Fancy Instant Noodles: Momofuku Vs. Trader Joe's

Comparing two artisanal-looking instant noodle brands with very different price points.

If you follow any food or restaurant accounts on Instagram or Facebook, celebrity chef David Chang has probably popped up in your ad space. He's been selling wavy knife-cut noodles via the Momofuku brand, a grocery extension of his popular restaurant group of the same name.

On the surface, the noodles are intriguing: They're air-dried, not fried, and are made in a partnership with A-Sha Foods of Taiwan. While they cook quickly, the noodles are a cut above the ramen you'd get in a conventional instant cup.

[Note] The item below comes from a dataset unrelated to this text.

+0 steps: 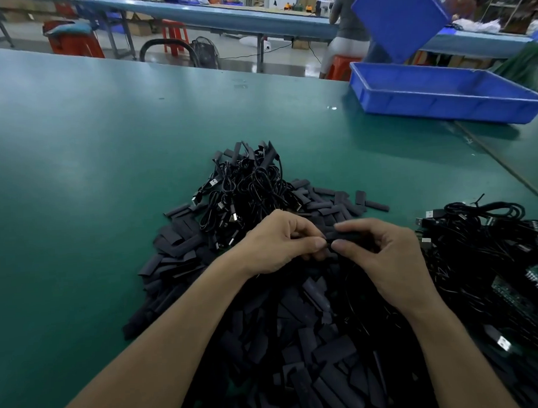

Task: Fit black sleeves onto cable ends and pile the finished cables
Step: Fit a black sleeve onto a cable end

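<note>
The head-worn camera looked forward and down, close over the left hand (278,243) and right hand (384,254), the worktop (105,149) stretching beyond them.

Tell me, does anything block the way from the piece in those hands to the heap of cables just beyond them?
Nothing visible does. The left hand and right hand pinch a black sleeve right in front of the cable heap; only loose sleeves lie flat on the table between, low enough to pass over.
</note>
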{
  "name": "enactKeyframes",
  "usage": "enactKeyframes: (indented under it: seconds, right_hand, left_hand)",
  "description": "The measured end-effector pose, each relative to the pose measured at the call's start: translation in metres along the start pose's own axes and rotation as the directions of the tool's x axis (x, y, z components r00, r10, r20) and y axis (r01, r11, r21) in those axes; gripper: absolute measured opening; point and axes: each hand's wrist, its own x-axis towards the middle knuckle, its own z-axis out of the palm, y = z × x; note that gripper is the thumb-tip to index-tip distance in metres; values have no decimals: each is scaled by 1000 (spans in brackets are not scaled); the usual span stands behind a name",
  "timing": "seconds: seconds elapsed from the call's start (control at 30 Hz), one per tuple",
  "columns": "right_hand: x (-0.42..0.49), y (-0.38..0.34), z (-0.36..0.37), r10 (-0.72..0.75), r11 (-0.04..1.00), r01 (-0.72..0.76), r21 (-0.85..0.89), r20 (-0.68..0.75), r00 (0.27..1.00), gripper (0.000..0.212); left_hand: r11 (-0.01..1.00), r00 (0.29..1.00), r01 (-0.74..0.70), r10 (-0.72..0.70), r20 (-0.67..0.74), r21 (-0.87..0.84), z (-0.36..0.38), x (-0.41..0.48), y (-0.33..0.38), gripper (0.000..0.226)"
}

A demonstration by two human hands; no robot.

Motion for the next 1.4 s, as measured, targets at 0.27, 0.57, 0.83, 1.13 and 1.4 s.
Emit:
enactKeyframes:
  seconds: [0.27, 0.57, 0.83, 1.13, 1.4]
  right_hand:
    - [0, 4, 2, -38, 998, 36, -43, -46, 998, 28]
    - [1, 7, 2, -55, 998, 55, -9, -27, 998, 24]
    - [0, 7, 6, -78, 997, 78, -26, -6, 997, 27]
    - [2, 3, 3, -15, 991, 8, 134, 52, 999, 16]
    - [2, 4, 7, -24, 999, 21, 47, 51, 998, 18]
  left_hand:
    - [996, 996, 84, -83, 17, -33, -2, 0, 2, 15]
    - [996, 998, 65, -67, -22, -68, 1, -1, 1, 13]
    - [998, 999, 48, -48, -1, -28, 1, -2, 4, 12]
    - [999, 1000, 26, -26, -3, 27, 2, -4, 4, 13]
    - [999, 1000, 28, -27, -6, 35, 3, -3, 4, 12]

"They're flavor-packed like the dishes Momofuku is known for," the packages in muted colors promise. What's more, you don't have to order them online; your local Target probably has them. I found them on sale last week only minutes from where I live, not a plane ride away, like Chang's restaurant empire.

But Chang doesn't have a lock on wavy noodles. For the past few months, Trader Joe's has been touting its own variety, which it calls Squiggly Knife Cut Style Noodles. "These squiggly, knife-cut noodles are resplendent with ruffly edges and air-dried for 18 hours to create a delightfully chewy dining experience," the packaging declares.

You could cook either kind up, serve them to your guests, or nosh on them yourself, and if you like spicy noodles, you'd be satisfied. But they aren't completely alike. So, which are better—the expensive gourmet variety, or the house brand dupe?

Momofuku Tingly Chili Wavy Noodles

I bought this flavor because I like applying chili oil to a range of foods, especially pizza. Other flavors of Momofuku noodles include Soy and Scallion and Spicy Soy.

Price: They were on sale at Target for $10.19, normally $11.99. For that, you get five packages of noodles with sauce packets, a total weight of 16.75 ounces. That works out to $2 per serving.


Appearance: The noodles are rather uniformly cut, looking like pretty ribbons.

Cooking time: The package says four minutes. That was too chewy for me, so I added a minute in order to make them more pliable.

Sauce: The sauce had the viscosity of chili oil, maybe a tad denser. You have to mix the noodles well in order to get the sauce to adhere to them. Even so, some sauce lingered at the bottom of the bowl.

Trader Joe’s Squiggly Knife Cut Noodles With Soy and Sesame Sauce

Price: $4.99 for four packs with sauce packets, at a total weight of 13.4 ounces, or $1.25 per serving.

Appearance: The noodles are squiggly with ridges, but haphazardly cut—something I would not have noticed if I hadn't tried the more uniform Momofuku version.


Cooking time: The package says four minutes. Again, I added a minute.

Sauce: Medium thick. It sticks nicely to the noodles and was easy to mix in.

Verdict: if you are looking to save money, the Trader Joe's version will suit you just fine. I liked the quality of the Momofuku noodles, but I preferred the Trader Joe's sauce. You can enhance the flavor of each by adding a complementary topping, like one of Bachan's Japanese BBQ sauces or some salsa macha. Although the Momofuku brand positions itself as more artisanal, these instant noodles are a relatively affordable proposition in either case.